Activity: When you reach the line that contains "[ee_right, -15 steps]" in the data below, start reproducing lines exactly, and stop after the line that contains "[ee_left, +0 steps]".

Given information:
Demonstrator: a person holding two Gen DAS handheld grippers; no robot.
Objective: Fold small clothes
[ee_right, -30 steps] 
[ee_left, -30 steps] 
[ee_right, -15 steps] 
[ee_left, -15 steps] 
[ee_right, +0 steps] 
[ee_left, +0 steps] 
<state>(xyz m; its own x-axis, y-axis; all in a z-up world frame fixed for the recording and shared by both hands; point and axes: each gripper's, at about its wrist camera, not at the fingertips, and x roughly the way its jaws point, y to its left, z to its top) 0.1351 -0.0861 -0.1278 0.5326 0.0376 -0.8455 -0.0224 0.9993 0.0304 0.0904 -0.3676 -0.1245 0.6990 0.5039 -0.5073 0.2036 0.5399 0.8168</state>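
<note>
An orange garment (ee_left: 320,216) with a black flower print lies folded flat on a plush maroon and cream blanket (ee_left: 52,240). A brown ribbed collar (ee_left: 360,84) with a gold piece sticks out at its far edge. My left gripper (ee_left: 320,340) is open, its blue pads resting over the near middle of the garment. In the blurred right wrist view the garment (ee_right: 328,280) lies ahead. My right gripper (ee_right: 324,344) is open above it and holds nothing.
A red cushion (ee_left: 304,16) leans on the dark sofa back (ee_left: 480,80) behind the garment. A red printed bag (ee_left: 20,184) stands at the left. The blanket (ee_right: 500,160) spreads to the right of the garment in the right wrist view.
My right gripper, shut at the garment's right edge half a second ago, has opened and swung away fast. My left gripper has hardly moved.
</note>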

Result below:
[ee_right, -15 steps] 
[ee_left, -15 steps] 
[ee_right, +0 steps] 
[ee_left, +0 steps] 

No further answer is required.